Código para Adaptive Quadtree Refinement and Matching Pursuit (AQMP)
You can install the Image Compressor package via pip:
pip install aqmp-compressor
You can run the image compressor from the command line using the following command:
python main.py name_of_image.png --min_sparcity=0.1 --min_n=8 --max_n=32 --a_cols=64 --max_error=0.01 --wavelet_election=db1 --shuffle_dictionary=False --v_format_precision=f --apply_deflate=False
If no parameters are chosen, these are the predefined ones:
- min_sparcity=0.1
- min_n=8
- max_n=32
- a_cols=64
- max_error=0.01
- wavelet_election=db1
- shuffle_dictionary=False
- v_format_precision=f
- apply_deflate=False
You can also use the ImageCompressor class directly in your Python code. Here is an example of how to use it in a Jupyter Notebook:
from aqmp import ImageCompressor
# Initialize the compressor with default parameters
compressor = ImageCompressor(
min_sparcity=0.1,
min_n=8,
max_n=32,
a_cols=64,
max_error=0.01,
wavelet_election="db1",
shuffle_dictionary=False,
v_format_precision="f",
apply_deflate=False
)
# Compress the image
input_file = 'path/to/your/image.png'
output_file = 'path/to/save/compressed_image.fif'
compressor.encode(input_file, output_file)
# Decompress the image
input_file = 'path/to/save/compressed_image.fif'
output_file = 'path/to/save/decompressed_image.png'
compressor.decode(input_file, output_file)

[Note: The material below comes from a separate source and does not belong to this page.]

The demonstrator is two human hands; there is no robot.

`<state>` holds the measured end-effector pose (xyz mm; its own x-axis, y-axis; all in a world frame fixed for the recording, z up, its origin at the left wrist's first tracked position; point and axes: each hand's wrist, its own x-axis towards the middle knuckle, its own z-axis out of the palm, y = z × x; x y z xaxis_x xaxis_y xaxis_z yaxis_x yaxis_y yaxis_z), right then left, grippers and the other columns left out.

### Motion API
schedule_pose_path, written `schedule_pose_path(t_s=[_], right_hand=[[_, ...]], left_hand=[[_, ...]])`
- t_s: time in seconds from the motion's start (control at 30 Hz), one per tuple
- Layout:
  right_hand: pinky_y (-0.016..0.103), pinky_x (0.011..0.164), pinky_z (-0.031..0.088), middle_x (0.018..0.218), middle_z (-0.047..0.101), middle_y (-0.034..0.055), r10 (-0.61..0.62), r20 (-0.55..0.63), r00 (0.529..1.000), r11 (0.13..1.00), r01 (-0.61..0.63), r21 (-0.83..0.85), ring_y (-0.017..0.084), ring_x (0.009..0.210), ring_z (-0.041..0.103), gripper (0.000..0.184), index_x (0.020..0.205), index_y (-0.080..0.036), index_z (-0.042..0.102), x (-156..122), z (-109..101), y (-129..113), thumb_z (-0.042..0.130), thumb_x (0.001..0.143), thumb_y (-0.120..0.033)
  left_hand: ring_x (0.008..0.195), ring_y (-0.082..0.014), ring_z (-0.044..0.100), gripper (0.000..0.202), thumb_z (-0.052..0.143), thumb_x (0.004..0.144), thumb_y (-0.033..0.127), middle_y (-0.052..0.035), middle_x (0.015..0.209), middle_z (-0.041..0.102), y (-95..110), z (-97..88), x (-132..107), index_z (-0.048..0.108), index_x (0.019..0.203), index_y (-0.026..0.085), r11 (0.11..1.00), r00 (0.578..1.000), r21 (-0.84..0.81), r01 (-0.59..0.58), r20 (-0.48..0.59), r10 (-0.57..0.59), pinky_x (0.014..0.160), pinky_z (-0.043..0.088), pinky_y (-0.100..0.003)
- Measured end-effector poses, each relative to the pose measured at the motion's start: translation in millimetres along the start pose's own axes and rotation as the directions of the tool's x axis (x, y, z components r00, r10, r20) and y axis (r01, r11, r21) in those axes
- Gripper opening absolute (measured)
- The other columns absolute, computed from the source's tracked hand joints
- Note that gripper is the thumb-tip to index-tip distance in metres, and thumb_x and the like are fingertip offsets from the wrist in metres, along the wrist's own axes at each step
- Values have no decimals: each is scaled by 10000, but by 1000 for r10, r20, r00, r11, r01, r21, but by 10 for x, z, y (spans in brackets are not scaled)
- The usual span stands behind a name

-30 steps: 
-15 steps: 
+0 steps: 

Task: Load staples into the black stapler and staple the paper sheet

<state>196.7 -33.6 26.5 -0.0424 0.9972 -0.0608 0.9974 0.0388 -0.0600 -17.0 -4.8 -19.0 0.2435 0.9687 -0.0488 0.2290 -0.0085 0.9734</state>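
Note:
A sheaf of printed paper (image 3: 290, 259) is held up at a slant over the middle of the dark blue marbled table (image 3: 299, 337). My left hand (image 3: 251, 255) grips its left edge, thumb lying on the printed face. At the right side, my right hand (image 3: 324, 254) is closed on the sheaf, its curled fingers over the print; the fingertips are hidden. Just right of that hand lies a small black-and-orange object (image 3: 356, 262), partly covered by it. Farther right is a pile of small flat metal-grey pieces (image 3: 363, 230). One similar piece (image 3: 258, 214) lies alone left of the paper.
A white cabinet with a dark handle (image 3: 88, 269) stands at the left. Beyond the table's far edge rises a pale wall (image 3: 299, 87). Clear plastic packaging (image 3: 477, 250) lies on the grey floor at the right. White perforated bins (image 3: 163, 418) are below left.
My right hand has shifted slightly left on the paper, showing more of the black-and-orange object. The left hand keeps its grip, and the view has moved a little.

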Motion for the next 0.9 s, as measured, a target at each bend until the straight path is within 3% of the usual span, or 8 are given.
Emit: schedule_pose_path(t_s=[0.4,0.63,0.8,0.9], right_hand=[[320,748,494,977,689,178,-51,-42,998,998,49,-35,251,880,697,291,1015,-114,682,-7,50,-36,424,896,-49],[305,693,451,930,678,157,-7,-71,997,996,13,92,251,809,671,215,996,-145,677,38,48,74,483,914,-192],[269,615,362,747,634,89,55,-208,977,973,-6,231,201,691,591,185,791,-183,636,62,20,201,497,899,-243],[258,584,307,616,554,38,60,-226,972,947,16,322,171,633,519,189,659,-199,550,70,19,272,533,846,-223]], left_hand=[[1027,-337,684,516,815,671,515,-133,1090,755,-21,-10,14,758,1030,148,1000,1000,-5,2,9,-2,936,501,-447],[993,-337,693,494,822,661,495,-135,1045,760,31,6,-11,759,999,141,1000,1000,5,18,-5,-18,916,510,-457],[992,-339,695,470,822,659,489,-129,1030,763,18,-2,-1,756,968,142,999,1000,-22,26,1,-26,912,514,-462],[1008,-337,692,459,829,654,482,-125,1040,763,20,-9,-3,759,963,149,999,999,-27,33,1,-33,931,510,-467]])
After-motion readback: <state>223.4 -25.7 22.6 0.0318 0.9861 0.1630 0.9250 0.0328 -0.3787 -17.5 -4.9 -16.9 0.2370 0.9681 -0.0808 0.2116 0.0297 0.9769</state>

This example demonstrates how to compress and decompress an image using the ImageCompressor class.
- Compare with JPEG Algorithm
- Fix dicctionary product with subimages
- Print or show different compression levels
- Cambiar nombre .fif (Fast Image Format) por otro más sugerente del algoritmo actual
- Implement optuna optimization
- Check alternative dictionaries
- Adaptive dictionaries: DCT or wavelet bases, K-means clustering-based dictionary.
- Non-orthogonal basis functions: Gabor wavelets or curvelets.
- Test different compression levels with sparsity parameter.
- Implement DEFLATE function from zlib to see check if there are changes in the SSIM index.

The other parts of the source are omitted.